20-Fark edilmek için sadece ışık, korna vs. ye güvenmeyin Arada kırmızı ışıkta beklerken kollarınızı havaya kaldırıp esneyin, uzakta aslında hiç olmayan birine selam verin.(Belki selamı bir alan çıkabilir)
21-Sürüş esnasında trafikte limitleri zorlamayın, mutlaka pay bırakın. Bu pedal gücünüz, fren mesafeniz, keskin manevra alanınız vs. için geçerlidir.
22- Trafikte taşıt aralarını kullanan bir tek siz değilsiniz, aradan kaçmaya çalışan motosikletlere aman dikkat, ayrıca başka bisikletli veya yaya lar da sıklıkla aniden araç aralarından geçiyorlar.
23- Size özellikle yol vermiyor olsa bile aradan bir yer bulup geçtiğinizde, aslında size yol vermesi gereken taşıta teşekkür selamı verin.
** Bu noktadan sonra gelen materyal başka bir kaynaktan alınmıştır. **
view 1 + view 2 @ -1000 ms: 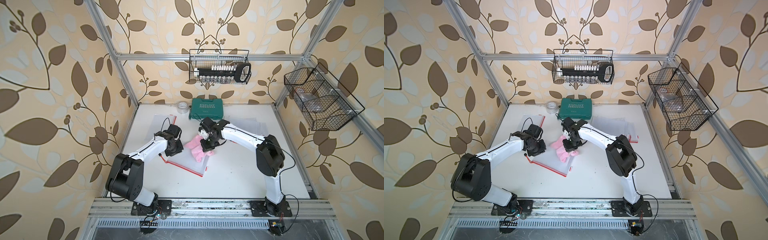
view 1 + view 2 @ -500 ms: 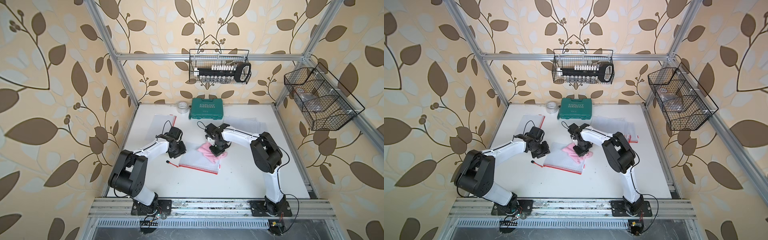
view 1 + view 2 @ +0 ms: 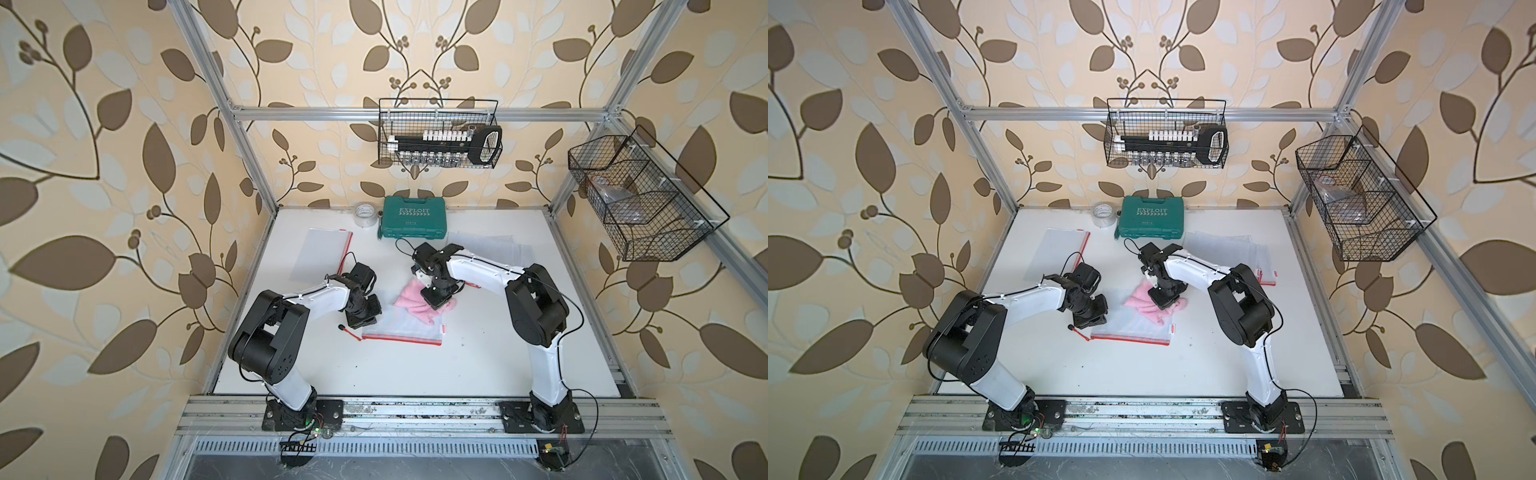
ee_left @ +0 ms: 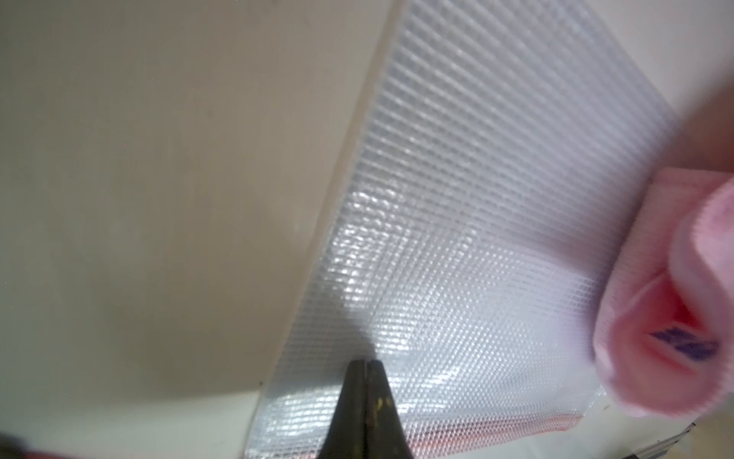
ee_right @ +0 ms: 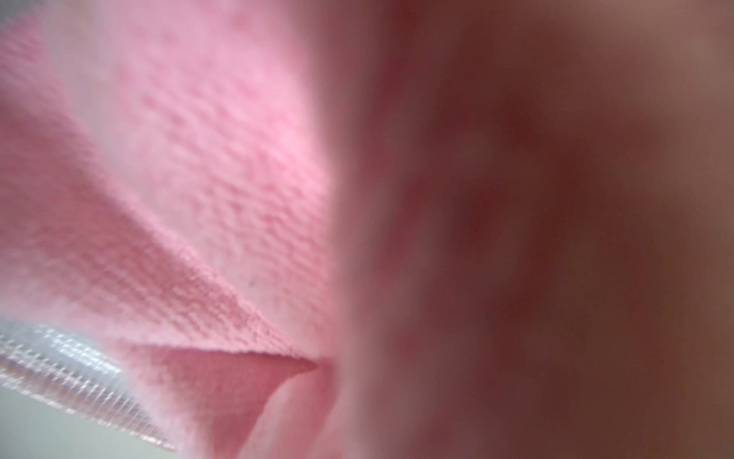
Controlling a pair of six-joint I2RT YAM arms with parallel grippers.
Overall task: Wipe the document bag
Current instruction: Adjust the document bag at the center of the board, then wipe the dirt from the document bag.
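The translucent mesh document bag (image 3: 401, 330) with a red zipper edge lies flat on the white worktop (image 3: 415, 374). The left claw (image 4: 365, 375), pressed together, rests its tips on the bag near one edge. The right claw (image 3: 435, 300) pinches a crumpled pink cloth (image 3: 409, 300) lying on the bag.

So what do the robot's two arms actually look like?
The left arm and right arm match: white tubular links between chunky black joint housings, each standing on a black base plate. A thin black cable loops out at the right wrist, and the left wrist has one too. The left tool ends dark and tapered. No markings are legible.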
Neden mi iki sebebi var;
O aracı kullanan kişiyi olumlu vicdan değerlendirmesi yapmak zorunda bırakmış olursunuz.
O araçta bazen başka bir sürü yolcular vardır, böylelikle onların da hoşgörüsünü alma ihtimaliniz artar ve sürücüyü bir çeşit onlara karşı onurlandırmış olursunuz.
24-Araçların arasından geçerken, kalan aralığı pedal genişliği olarak hesaplamayın (benim gibi), Gidon genişliğine göre hesaplayın yoksa sıkışırsınız.
25-Özellikle trafikte agresif kullanan kişiler;
Bisikletlerimizin %99 unda stop lambası ve sinyal yok. Bu demektir ki işaret de kullanmıyor iseniz diğer araçlar sizin fren yapıp yavaşladığınızı da, sağa veya sola döneceğinizi de
bilemeyecek ve buna göre yön ve hızlarını ayarlama şansları yok. Diğer araç ve yayalarında tahmin edebileceği hareketler yaparak sürmeliyiz.